Decision and Reasons

Decision and Reasons
File No. 200804


IN THE MATTER OF A DISCIPLINARY HEARING
PURSUANT TO SECTIONS 20 AND 24 OF BY-LAW NO. 1
OF THE MUTUAL FUND DEALERS ASSOCIATION OF CANADA


Re: Gerard H. Brake and Mavis E. Brake


Heard: October 27 and 28, 2008, Winnipeg, Manitoba
Panel Decision: December 3, 2008


DECISION AND REASONS
(Misconduct)

Hearing Panel of the Prairie Regional Council:

Robert Hucal

Chair

M.E. (Elaine) Bradley
Industry Representative

Erwin Granson

Industry Representative

Appearances:

Maria Abate
)
For the Mutual Fund Dealers Association

Charles Toth
)
of Canada

Mavis Brake
)
Attended Personally

Gerard Brake
)
Not in attendance personally or represented
)
by counsel – represented by Mavis Brake by
)
letter of Authority

THE ALLEGATIONS

1.
By Notice of Hearing dated the 12th day of March, 2008, the following allegations
were made against Gerard H. Brake and Mavis E. Brake (“Respondents”):

Allegation #1: Between November 2003 and August 2006, the Respondents had
or continued in occupations that were not disclosed to or approved by the
Member, contrary to MFDA Rule 1.2.1(d).

Allegation #2: Between November 2003 and August 2006, the Respondents
engaged in securities related business outside the Member by selling more than $1
million in shares of corporations that they owned and operated, to 24 clients,
which sales were not carried on for the account of the Member or through the
facilities of the Member, contrary to MFDA Rule 1.1.1(a).

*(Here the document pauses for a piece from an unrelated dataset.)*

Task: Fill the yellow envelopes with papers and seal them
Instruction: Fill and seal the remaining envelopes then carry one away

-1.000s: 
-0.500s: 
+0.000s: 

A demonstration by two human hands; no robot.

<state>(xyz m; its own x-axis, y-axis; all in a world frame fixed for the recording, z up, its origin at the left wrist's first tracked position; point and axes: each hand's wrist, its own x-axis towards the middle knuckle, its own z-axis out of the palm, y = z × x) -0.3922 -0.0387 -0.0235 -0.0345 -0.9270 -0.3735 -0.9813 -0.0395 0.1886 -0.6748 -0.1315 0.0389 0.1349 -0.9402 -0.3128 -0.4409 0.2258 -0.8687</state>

Allegation #3: Between November 2003 and August 2006, the Respondents sold
more than $1 million in shares of corporations that the Respondents owned and
operated to 24 clients, thereby giving rise to a conflict of interest which the
Respondents failed to disclose to the clients and to the Member and which the
Respondents failed to address, by the exercise of responsible business judgment
influenced only by the best interests of the clients, contrary to MFDA Rules 2.1.4
and 2.1.1.

Allegation #4: Between November 2003 and August 2006, the Respondents
solicited and accepted more than $1 million from 24 clients to be invested on their
behalf in corporations that the Respondents owned and operated and have failed
to return or otherwise account for the monies, contrary to MFDA Rule 2.1.1.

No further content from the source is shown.